Теплая вода ласкает кожу и растворенный в ней порошок пощипывает раненую ладонь. Я на минуту задерживаюсь, сжимаю губы, чтобы не поддаться слабости выдать боль. А потом, когда прихожу в себя, выжимаю ткань и возвращаюсь к Раслеру. Он все так же неподвижен, и все так же смотрит куда-то в сторону. Даже не морщится, когда я смываю кровь с его раны, только вздыхает в унисон каким-то своим мыслям.

— Потому что без тебя мне не выиграть ни одной битвы, не отстоять замок.

Кажется, ему нравится мой ответ, поэтому я продолжаю, потому что в взаимном молчании кроется слишком много соблазнов.

— Братья не позволят мне править единолично. Корона на моей голове – это твоя прихоть, но для них она желанный трофей. Если ты умрешь, что у меня останется? Пара сотен крестьян, и сотня раненых воинов против нескольких тысяч хорошо вооруженных головорезов. Знаешь, что со мной сделают за то, что я осмелилась жить?

Его плечи приподнимаются, выдают глубокий вдох.

— Скорее всего, покалечат, а потом отдадут кому-то из отличившихся в битве воинов.

— Твое здравомыслие заслуживает похвалы, - отвечает Раслер.

— Отец любил говорить, что я – расчетливая сука.

— Почему?

В его голосе нет удивления. В его голосе вообще ничего нет, кроме бессмысленных потуг изобразить хотя бы видимость интереса. Конечно, какое ему дело до того, что буде потом. Здесь и сейчас – он хозяин всего. А теперь его армия неживых пополнилась еще и ледяным вирмом. Интересно, он собирается на нем летать?

— Нет, Мьёль, я не собираюсь на нем летать, это лишено всякого смысла, - отвечает он на мой мысленный вопрос.

— Ты копаешься в моей голове? – Пришла пора спросить об этом, потому что, кажется, я начинаю сходить с ума от того, что мои мысли постоянно под прицелом его пристального внимания.

Он лишь пожимает плечами, но не считает нужным отвечать. И я тоже не говорю об отце. Упоминать его кажется настоящим кощунством. Он был суровым правителем, который не считал нужным щадить даже единственную дочь. Я всегда буду мучиться, пытаясь разгадать причину его поступка.

Я еще дважды отжимаю кровь с тряпки, прежде, чем кожа на его плече становится чистой. Вода в тазу красная, пряно пахнет солью и смертью. Я заправляю в иглу тонкую жилу, собираюсь с духом, смотрю в сторону обернутой куском шерсти деревянной палочки. И оставляю ее лежать на столе: Раслеру это не нужно. Кажется, он пьет боль, как дорогое вино, смакует ее вкус и аромат, наслаждается.

Стежок, еще стежок. Черные сосуды вокруг раны сопротивляются, жалят меня за пальцы, стоит забыться и притронуться к коже.
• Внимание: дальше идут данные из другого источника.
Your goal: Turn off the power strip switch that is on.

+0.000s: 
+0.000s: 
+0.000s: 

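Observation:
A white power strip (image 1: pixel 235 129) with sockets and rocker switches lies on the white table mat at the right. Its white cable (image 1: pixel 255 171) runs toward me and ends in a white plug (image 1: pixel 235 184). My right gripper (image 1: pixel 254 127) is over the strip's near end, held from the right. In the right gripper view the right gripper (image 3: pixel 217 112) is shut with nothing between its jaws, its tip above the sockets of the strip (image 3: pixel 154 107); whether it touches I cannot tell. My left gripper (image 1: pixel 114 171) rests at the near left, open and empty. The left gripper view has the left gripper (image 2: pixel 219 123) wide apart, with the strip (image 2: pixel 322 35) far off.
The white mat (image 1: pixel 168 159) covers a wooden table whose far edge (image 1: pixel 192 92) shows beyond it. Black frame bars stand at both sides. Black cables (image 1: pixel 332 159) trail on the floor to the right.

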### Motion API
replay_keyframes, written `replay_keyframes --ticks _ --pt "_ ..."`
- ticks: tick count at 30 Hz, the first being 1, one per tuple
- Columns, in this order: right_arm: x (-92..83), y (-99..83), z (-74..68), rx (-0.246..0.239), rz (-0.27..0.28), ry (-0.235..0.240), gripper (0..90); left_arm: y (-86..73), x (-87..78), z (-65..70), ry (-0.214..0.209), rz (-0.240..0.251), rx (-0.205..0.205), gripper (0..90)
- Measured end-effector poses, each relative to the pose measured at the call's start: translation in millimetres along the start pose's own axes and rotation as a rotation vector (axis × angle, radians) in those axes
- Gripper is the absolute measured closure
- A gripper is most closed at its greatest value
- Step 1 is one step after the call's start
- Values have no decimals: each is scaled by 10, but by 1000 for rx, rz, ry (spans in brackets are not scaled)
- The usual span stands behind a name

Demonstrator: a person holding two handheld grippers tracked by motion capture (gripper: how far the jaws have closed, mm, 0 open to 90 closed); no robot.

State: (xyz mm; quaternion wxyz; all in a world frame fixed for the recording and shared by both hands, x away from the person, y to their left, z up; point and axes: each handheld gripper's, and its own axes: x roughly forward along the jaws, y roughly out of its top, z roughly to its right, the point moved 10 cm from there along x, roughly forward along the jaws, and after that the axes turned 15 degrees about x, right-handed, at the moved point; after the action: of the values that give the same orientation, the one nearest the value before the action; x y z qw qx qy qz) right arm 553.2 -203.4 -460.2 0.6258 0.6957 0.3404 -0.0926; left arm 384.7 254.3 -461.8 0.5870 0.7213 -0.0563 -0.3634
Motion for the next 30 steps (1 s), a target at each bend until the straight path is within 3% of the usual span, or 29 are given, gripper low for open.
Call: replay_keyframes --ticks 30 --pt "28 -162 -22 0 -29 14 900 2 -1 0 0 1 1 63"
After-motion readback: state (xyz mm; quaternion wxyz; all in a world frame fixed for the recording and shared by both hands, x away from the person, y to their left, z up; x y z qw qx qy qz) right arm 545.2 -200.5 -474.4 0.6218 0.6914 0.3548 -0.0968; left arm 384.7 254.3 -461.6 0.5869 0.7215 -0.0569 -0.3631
Я молчу. В эту игру можно играть вдвое, и нам с Королем Севера нет нужды разговаривать: мы оба заложники наших пороков. Он находит утешение в страдании, а я страдаю, чтобы найти утешение. Все так просто – и слишком сложно, чтобы это поняли другие - те, кто нормальнее нас.
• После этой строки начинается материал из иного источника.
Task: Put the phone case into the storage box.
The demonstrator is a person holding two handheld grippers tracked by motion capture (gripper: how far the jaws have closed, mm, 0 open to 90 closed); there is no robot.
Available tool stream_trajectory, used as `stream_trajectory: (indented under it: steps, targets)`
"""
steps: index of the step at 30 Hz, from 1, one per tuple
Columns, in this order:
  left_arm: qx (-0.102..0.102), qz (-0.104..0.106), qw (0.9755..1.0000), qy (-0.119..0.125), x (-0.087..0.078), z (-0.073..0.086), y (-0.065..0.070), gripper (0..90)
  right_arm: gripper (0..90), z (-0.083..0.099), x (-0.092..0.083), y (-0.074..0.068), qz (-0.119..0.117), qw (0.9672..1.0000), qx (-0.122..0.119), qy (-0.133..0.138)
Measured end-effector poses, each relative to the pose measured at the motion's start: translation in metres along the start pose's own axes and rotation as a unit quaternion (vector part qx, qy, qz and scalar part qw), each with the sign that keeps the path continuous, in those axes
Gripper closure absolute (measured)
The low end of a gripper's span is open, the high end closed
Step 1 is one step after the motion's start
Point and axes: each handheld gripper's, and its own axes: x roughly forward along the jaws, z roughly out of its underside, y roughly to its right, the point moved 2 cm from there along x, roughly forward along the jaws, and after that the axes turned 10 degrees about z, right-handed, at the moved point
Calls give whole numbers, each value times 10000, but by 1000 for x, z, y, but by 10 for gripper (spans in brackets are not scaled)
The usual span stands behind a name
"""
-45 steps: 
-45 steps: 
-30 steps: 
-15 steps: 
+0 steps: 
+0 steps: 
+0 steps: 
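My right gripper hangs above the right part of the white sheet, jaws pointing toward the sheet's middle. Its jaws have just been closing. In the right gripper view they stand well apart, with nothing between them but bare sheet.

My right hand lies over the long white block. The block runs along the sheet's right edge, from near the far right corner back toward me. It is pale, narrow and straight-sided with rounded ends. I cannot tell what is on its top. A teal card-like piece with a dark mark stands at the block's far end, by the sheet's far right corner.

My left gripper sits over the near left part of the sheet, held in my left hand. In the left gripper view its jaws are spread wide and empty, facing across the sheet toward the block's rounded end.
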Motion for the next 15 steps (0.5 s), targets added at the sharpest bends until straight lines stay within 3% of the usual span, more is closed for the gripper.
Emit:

— Ты хороша в этом, - говорит он, когда я откладываю иглу и зачерпываю немного мази из глиняного горшочка.

— Мы всегда много воевали, сколько себя помню. – Мне не хочется говорить, но я все же отвечаю.
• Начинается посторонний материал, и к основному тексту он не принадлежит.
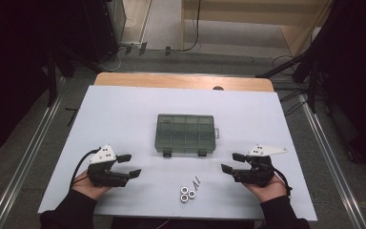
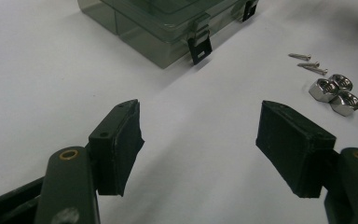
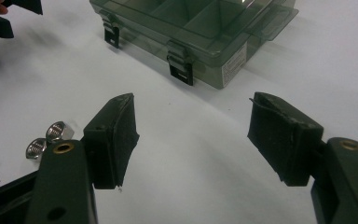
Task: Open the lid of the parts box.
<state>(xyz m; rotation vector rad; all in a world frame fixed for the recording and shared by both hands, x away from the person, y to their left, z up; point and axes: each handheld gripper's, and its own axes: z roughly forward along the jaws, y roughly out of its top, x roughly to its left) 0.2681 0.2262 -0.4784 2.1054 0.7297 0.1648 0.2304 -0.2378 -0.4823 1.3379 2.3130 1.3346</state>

— Ты ухаживала за ранеными, Мьёль?

Снова эти вопросы. Я медленно, выдыхая сквозь стиснутые зубы, втираю мазь в свежий шов. Раслер видит мои мучения, но не делает ничего, чтобы остановить.

— Да, иногда зашивала раны братьям. – И еще помогала Сестрам скорби подготавливать мертвецов.

Я зову служек, которые просачиваются в комнату, словно испуганные тени. Они уносят воду, но скоро наполняют таз чистой. Все это время Раслер неподвижно сидит на кровати и, кажется, уже не помнит о моем существовании. Никогда не видела, чтобы человек был таким… мертвым изнутри. Он как будто скорлупа, которая чудом уцелела после удара: внутри мертвое, но снаружи выглядит живым.